- _Your task_: Here the job is to print all of the entries below verbatim and leave out any picture.

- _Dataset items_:
##########

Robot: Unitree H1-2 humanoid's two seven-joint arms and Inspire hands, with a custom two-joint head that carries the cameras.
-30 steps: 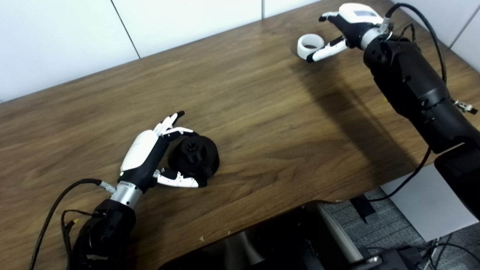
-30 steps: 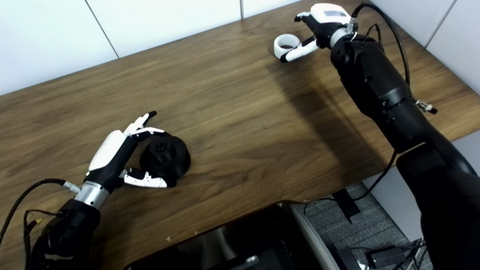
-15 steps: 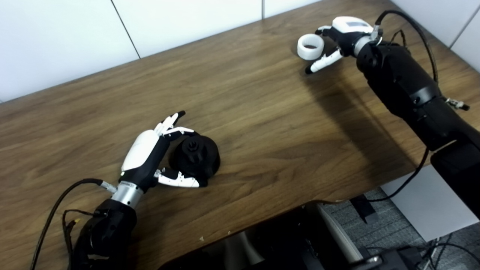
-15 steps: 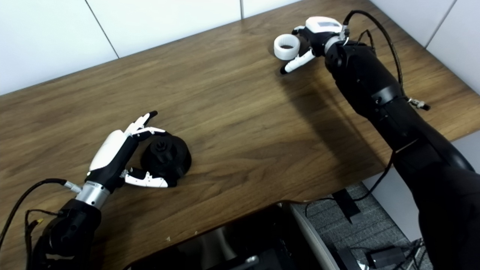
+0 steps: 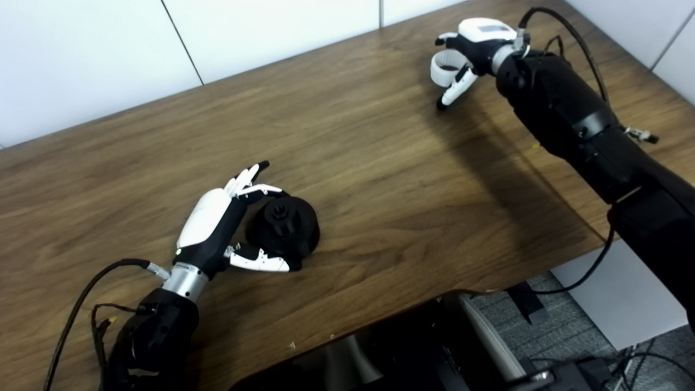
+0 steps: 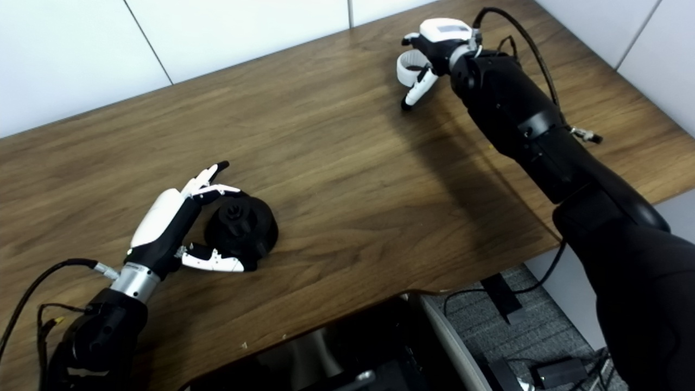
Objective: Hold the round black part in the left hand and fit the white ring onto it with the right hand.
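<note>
The round black part [image 5: 282,225] rests on the wooden table [image 5: 380,163] at the front left. My left hand [image 5: 214,225] is cupped against its left side, fingers spread above it and thumb [image 5: 260,264] along its near edge, not closed on it. The white ring [image 5: 438,73] lies at the far right of the table. My right hand [image 5: 469,46] hangs over the ring's right side, fingers reaching over its far rim and thumb [image 5: 450,89] crossing its near side. The hand hides part of the ring, which still sits on the table.
The table's front edge runs close under the left forearm, with a dark chair [image 5: 380,353] below it. White wall panels [image 5: 271,32] stand behind the table. Cables trail from both wrists. Bare wood lies between the two hands.
My right hand has moved left over the white ring and its thumb has swung in across the ring's near side. The left hand and black part have not moved.
</note>
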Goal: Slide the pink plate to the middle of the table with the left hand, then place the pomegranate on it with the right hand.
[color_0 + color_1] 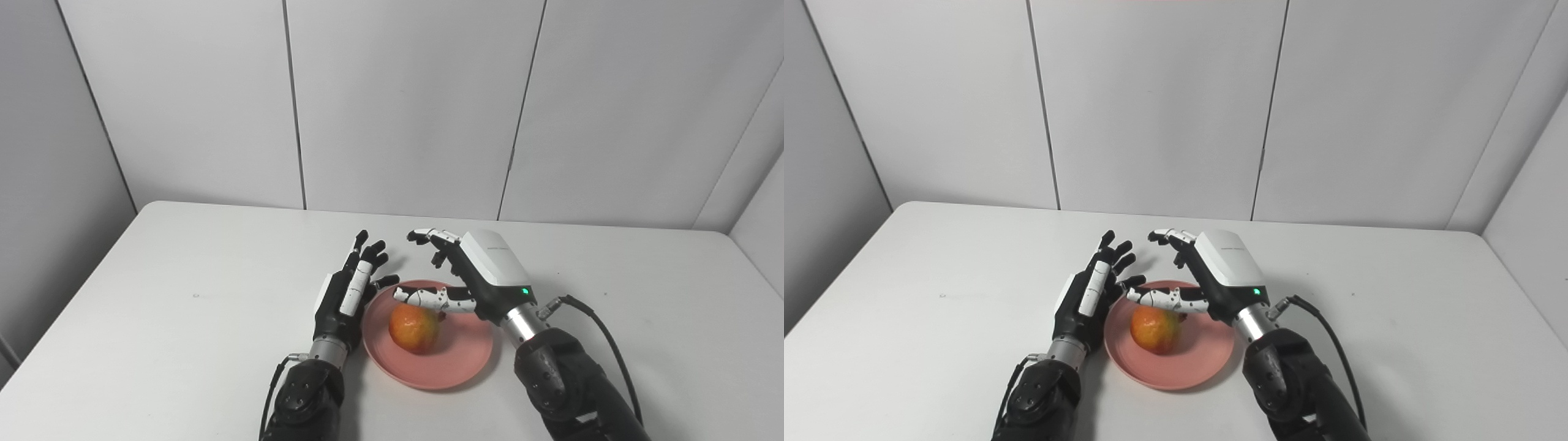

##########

- _Answer to the exercise_:
Robot: Unitree H1-2 humanoid's two seven-joint arms and Inspire hands, with a custom two-joint head that carries the cameras.
-30 steps: 
-30 steps: 
-15 steps: 
-15 steps: 
+0 steps: 
+0 steps: 
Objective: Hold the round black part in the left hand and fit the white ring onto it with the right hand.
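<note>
The round black part [image 5: 282,225] rests on the wooden table [image 5: 380,163] at the front left. My left hand [image 5: 214,225] is cupped against its left side, fingers spread above it and thumb [image 5: 260,264] along its near edge, not closed on it. The white ring [image 5: 438,73] lies at the far right of the table. My right hand [image 5: 469,46] hangs over the ring's right side, fingers reaching over its far rim and thumb [image 5: 450,89] crossing its near side. The hand hides part of the ring, which still sits on the table.
The table's front edge runs close under the left forearm, with a dark chair [image 5: 380,353] below it. White wall panels [image 5: 271,32] stand behind the table. Cables trail from both wrists. Bare wood lies between the two hands.
My right hand has moved left over the white ring and its thumb has swung in across the ring's near side. The left hand and black part have not moved.
</note>
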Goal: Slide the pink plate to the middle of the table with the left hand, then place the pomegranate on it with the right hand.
[color_0 + color_1] 

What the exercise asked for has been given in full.